Ольга раскладывала пасьянс, Вишневский наблюдал и репетировал горьковского Татарина:
— А! Карта рукав совал. Нада играт честна!
— Хорошо у вас получается, Александр Леонидович. А я как-то не могу взяться за роль. Вдруг мне не дадут Василису.
— Кому же, как не вам?
— Андреева требует себе все первые роли. И Горький тайно её поддерживает.
— Ах, как нехорошо, — сказал Вишневский так артистично, что никто не понял, что именно нехорошо. — Не обижай человека — ест закон! Душа — должен быть Коран. — И без паузы по-будничному: — Вчера в Москве встретил нашего кассира и узнал много нового. Дарского берут режиссёром в Александринку. И ещё: Санин с супругой в Ялте. Живут на даче Бушева. Знаете эту дачу, Антон Павлович?
— Знаю, знаю. — Он продолжал ходить и устраивал возвращение старухи в Россию, в родное имение, в старый помещичий дом, в окна которого заглядывают цветущие вишни.
— Этот кассир был у них, — продолжал Вишневский. — Говорит, живут замечательно, воркуют как голубки. Я понимаю Санина: Лидия Стахиевна очень добрый человек. Её у нас все любили.

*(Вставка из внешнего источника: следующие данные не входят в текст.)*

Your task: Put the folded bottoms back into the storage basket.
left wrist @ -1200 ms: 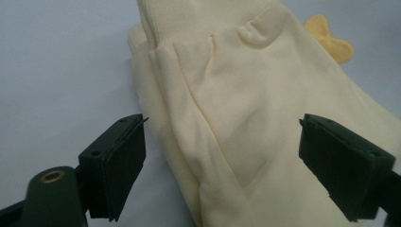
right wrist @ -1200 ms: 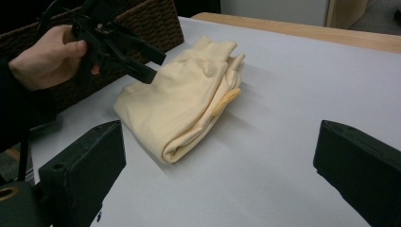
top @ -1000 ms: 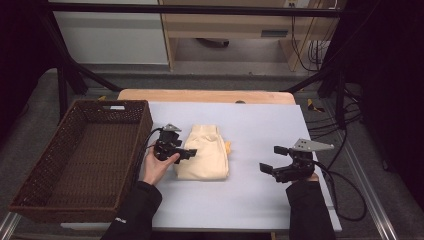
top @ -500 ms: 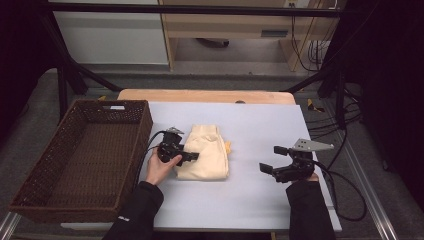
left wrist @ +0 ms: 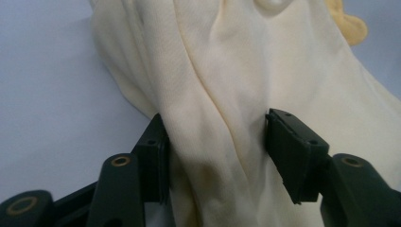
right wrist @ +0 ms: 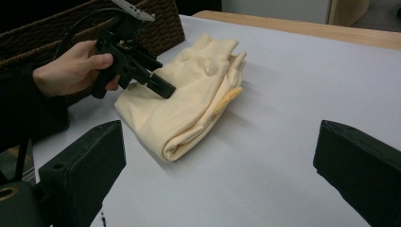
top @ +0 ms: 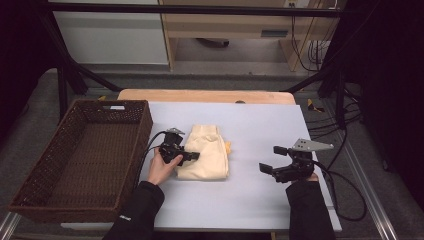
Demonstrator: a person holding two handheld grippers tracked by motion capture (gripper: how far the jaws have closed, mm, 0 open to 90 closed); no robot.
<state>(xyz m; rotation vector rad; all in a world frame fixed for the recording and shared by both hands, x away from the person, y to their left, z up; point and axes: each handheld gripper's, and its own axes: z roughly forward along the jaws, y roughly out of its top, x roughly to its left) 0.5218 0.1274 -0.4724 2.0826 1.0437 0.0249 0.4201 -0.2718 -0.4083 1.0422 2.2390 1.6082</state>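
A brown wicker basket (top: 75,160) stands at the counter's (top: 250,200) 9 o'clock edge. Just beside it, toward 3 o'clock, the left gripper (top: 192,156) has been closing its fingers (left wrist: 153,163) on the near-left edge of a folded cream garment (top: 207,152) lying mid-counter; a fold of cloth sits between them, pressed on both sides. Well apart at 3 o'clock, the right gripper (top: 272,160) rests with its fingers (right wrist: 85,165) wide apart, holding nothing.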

— Антон, — перебила Ольга артиста, и голос её вновь неприятно-металлически вибрировал. — Ты знаешь, что Короленко подал письмо о выходе из Академии?
— Знаю, знаю.
— Да, но вы с ним встречались, договаривались написать вместе.
— Знаю, знаю... Что? Писать вместе? Послушай, Оля, я не умею писать письма вместе. Кстати, сколько времени мы уже здесь живём?
— Больше месяца, — ответил Вишневский.
— Прекрасно. Завтра я еду за билетом. Мне срочно надо в Ялту.
— Срочно? В Ялту? — ошеломлённо переспросила Ольга. — Зачем?
— Оля, я тебе говорил. Поеду на несколько дней и сразу вернусь.
— Ну почему так срочно?
Он лишь пожал плечами. Она же не поймёт, что, находясь с ней в ежедневном, ежечасном общении, он не в состоянии написать ни строчки. В Любимовке вообще не написано ни слова.
— Я знаю, почему ты вдруг решил ехать.
— Злой баба — русский баба!
Однако на этот раз Вишневский не смог заставить её улыбнуться.
IX
Она провожала его как подобает жене, как провожала и в прежние поездки: перекрестила, поцеловала. Лишь когда передавала письмо для Маши, он что-то почувствовал по её глазам и голосу:
— Если захочет, пусть и тебе даст прочесть.
Его так донимала болезнь, что все неприятные ощущения, предчувствия, предположения он относил к обострению процесса: наверное, там, в этих несчастных верхушках лёгких, оторвался ещё один кровавый кусочек, ещё один кусочек жизни.